オカジョウキの謎
オカジョウキとはいったい何?
アンナは首をかしげている。
「お姉さん生国はどっちだい」
ゴロウアキマサはきょとんとした顔で固まっているアンナに尋ねた。
「ドイツ、ああ、名前はアンナ、もしくはグエンダ」
「ああ、アンナさんね、ええとドイツの言葉でオカジョウキってどういうんだっけ?ええと、細長くて、モクモク煙りたてて馬がいねえのにするする走るあれだがよ」
「煙がもくもくで馬がいないのに走る?」
どこかで聞いたことがある。噂では聞いたがアンナは一度も見たことのない。
「ダンプフロップ?」
ようやくアンナの中で思い出せた単語を口にした。
「なんだ、それ」
聞いたことのない単語だったのかゴロウアキマサは軽く呻く。
「コッヒルを燃やして走るやつでしょう」
「コッヒルって。ああセキタンか、ややこしいなあ、エドワードは他の奴と英語で話してるが、俺にはチンプンカンプンってやつで」
ゴロウアキマサの言葉は時々向こうの母国語が混じるが、全く未知の言語だ。おそらくアンナの知らない遠い国の言葉なのだろう。
「私はそんなもの一度も見たことはないわ」
深い森の奥にある小さな村にまでそんなものが引かれるわけがなかった。
「まあ、俺の生国にも見たことない奴はいっぱい、おそらくほとんどのもんは見たことないだろ、俺はエドじゃねえ、トウキョウにいたからたまたま目に入ったってだけだが」
おそらく町の名前だろうけれど、どうして言い間違えたのだろうそれも似ても似つかない言葉に。
「どうして、町の名前が二つあるの?」
「急に名前が変わったんだよ、ただ、俺はエドのほうが馴染みがあるんでな、つい言い間違えちまう」
そう言ってゴロウアキマサは苦笑した。
「名前だけじゃねえ、なんもかんも変わっちまったなあ」
視線が遠くを見る。すでに手の届かない何かを探すように。
そうした姿を見ていると、まるでとてつもなく長い人生を終えつつある人のような眼をしていると思った。
もしかしたらゴロウアキマサはとても年を取った人だったのかもしれない。
おそらくゴロウアキマサの生まれた国はドイツより劣った国だけれど、ゴロウアキマサは首都近郊に住んでいたのだろう。
翻ってアンナはドイツに住んでいたけれど、ドイツの奥地の辺境と言っていい村の生まれだ。

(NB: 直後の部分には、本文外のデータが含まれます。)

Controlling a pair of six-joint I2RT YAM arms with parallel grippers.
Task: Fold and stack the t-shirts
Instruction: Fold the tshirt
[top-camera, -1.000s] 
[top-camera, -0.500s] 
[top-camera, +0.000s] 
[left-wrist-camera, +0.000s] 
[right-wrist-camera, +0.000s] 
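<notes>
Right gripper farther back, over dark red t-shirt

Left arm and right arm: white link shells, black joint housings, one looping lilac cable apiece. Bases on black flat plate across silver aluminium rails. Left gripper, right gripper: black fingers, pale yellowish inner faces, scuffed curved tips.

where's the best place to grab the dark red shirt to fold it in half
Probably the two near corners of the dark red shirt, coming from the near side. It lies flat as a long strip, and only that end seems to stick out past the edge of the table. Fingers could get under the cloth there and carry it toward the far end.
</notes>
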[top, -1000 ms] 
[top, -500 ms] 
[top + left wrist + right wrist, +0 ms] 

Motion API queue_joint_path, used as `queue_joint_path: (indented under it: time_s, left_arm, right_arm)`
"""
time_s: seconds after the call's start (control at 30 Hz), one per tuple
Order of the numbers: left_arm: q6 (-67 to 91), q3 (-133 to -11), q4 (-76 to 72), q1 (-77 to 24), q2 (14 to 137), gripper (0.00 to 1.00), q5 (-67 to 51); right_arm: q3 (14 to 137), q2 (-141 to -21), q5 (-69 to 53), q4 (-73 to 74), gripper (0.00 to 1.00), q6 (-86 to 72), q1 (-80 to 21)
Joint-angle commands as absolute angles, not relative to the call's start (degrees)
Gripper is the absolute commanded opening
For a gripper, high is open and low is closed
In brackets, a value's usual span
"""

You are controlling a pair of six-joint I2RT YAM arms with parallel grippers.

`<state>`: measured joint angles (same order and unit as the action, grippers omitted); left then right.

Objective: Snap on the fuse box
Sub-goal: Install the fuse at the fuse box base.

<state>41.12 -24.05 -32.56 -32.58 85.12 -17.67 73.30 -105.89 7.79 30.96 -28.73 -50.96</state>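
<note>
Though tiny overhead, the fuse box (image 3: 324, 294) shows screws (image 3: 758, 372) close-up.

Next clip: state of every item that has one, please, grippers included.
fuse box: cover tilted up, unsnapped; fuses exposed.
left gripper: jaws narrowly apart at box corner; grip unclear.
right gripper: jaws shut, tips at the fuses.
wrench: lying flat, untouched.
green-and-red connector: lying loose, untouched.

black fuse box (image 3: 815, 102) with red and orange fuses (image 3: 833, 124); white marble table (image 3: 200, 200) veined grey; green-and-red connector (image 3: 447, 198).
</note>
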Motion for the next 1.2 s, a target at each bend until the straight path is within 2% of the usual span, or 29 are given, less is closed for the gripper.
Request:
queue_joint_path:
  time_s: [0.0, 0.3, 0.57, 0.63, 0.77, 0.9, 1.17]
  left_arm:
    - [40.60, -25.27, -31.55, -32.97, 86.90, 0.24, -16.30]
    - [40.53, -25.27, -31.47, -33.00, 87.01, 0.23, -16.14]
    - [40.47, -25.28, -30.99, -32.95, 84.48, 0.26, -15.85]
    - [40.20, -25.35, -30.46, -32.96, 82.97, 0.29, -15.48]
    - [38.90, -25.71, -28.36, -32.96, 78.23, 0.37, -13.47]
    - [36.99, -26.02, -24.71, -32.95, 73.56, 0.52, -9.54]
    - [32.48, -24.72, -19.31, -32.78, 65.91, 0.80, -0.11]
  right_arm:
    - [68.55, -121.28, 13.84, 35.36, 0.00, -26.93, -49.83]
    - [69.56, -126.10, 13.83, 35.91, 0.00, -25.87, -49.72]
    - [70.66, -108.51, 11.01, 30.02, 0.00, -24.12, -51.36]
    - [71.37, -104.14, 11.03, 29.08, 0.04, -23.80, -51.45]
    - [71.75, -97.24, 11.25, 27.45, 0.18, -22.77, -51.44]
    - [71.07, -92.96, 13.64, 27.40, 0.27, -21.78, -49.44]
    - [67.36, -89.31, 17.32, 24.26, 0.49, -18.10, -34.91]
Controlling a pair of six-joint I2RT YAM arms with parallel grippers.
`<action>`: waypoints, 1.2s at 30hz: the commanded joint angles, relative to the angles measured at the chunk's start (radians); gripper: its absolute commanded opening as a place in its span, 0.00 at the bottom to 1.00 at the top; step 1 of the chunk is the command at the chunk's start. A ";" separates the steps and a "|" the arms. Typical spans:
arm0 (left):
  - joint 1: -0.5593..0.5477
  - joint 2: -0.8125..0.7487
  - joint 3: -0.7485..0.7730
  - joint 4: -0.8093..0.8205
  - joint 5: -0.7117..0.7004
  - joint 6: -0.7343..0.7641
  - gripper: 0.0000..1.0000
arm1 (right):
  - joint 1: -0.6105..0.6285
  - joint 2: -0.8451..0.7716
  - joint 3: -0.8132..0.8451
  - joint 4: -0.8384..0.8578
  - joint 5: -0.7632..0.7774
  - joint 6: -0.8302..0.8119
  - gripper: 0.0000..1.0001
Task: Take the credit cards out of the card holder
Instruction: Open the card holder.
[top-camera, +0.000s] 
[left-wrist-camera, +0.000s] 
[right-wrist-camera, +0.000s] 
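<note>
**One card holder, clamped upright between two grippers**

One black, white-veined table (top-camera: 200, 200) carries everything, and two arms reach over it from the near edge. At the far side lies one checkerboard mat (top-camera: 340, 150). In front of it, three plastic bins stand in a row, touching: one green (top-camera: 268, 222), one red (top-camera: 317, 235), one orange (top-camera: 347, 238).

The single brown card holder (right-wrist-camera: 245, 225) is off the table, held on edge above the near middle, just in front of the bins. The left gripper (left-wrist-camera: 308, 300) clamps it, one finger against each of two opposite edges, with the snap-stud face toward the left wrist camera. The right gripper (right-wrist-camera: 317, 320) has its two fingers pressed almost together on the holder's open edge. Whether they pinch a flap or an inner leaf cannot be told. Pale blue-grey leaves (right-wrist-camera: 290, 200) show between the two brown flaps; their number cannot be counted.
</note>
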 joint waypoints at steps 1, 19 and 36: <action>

どっちが上か下かそんなものを考えても仕方がないだろう。
「まあ、よろしくな、アンナさん、俺は明日、ちょっと仕事があるんで」
「仕事って?」
「金属鉱石だが、それを調べるんだ」
なるほど、鍛冶屋の仕事だ。機関車が金属でできていることぐらいはアンナも知っている。
見たことがあるだけで大丈夫なんだろうかと思っていたが、金属を加工する仕事をしていたんなら、十分戦力だろう。
だったらどうしてアンナが、機関車を見たこともなく、噂で聞いただけのアンナにいったい何ができるんだろう。
アンナは先行きがとてつもなく不安になった。
アンナのドイツ語はグーグル先生に頼みました。アルファベット表示だったので間違っているかもしれません、悪しからず。